A couple of week ago I wrote about why the ADA likely protects against obesity as a disability (thank you Wall Street Journal Law Blog for the linkage).

If the ADA is starting to protect physical characteristics such as weight, what about height? McElmurry v. Arizona Dept. of Agriculture (D. Ariz. 6/11/13) offers some guidance, and employers will not be happy about it.

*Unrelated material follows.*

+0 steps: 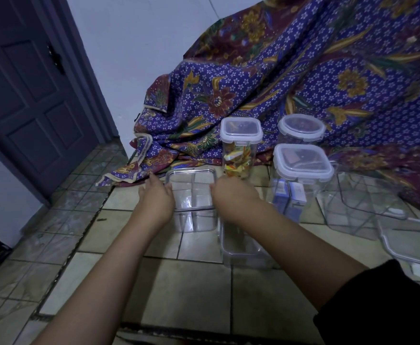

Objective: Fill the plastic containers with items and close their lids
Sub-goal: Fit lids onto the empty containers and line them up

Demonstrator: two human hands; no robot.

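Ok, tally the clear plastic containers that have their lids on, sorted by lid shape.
Square-lidded clear plastic containers: 2
Round-lidded clear plastic container: 1
Total: 3

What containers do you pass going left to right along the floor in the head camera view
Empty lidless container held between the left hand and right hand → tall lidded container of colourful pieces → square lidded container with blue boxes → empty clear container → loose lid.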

Barbara Joy McElmurry, 4'10" tall, worked for the Arizona Department of Agriculture as a lab technician fighting the Asian citrus psyllid. Her job consisted of screening traps set by her co-workers in the field. Over time, tension developed between McElmurry and her supervisor, Mary Garman. After McElmurry threatened to file harassment charges against Garman, the supervisor accused her of sabotaging lab results and demoted her to field work. McElmurry demurred, protesting that at 4'10" she was too short to drive the vehicles necessary to do field work. Garman, however, forced the demotion. Ultimately, McElmurry was injured in the field, and Garman terminated her.

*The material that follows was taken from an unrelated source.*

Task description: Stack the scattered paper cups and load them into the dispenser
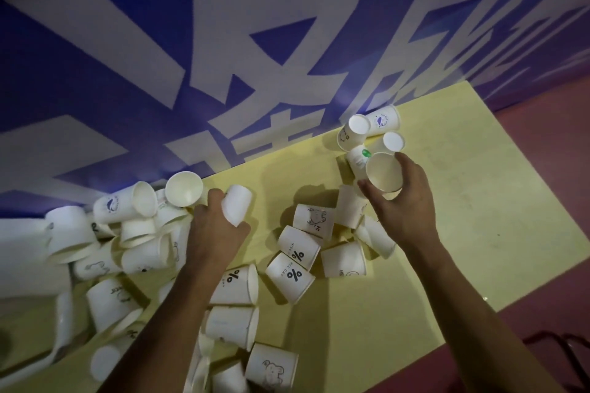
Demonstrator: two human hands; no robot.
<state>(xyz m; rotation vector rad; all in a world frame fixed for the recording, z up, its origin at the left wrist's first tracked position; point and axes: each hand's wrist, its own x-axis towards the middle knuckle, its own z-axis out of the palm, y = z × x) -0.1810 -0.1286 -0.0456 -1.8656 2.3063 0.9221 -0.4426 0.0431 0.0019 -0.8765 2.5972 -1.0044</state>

Among other claims, McElmurry sued her ex-employer for disability discrimination, claiming that the ADA protects her shortness of stature.

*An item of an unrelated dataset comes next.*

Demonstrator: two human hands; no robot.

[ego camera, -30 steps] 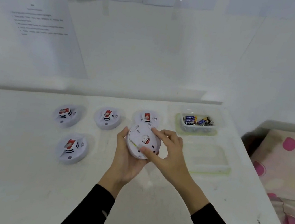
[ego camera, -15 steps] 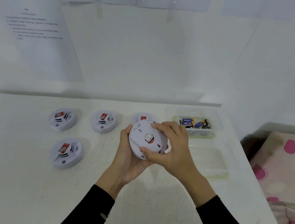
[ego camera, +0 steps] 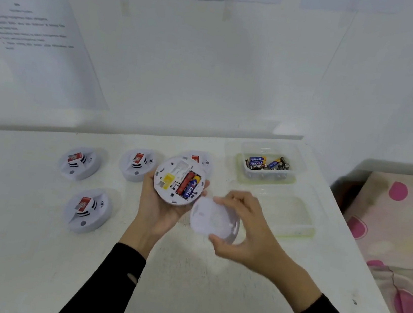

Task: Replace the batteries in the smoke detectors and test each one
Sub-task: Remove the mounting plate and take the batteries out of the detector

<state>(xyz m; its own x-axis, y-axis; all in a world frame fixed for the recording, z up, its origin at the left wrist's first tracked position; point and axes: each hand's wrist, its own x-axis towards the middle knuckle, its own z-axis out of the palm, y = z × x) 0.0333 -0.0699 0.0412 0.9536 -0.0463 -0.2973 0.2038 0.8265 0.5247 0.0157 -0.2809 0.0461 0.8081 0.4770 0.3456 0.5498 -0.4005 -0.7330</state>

The district court refused to dismiss the disability discrimination claim, concluding that McElmurry had stated enough in her complaint for her disability discrimination claim to proceed to discovery:

McElmurry, however, has alleged that her height is outside the normal range. She stands around 4'10". The Department has claimed that height can never be a disability…. The Court is unable to make such a conclusion on the very limited record before it on this Motion to Dismiss. It is plausible that "short stature" could, in some contexts, "substantially limit[ ] one or more of the major life activities of an individual."

Typically, height is not a disability protected by the ADA. As this case illustrates, however, the ADA (as amended in 2009) is now sufficiently broad such that an employee can plausibly argue that a host of normal physical characteristics can become protected disabilities if they fall "outside the normal range." This case concerns height. But, it is not a stretch for one to imagine similar claims of discrimination based on other typical characteristics that fall outside the norm—weight, for example.

This case is a good illustration of how dangerous the ADA has become for employers, and how carefully businesses must tread when dealing with any physical or mental condition.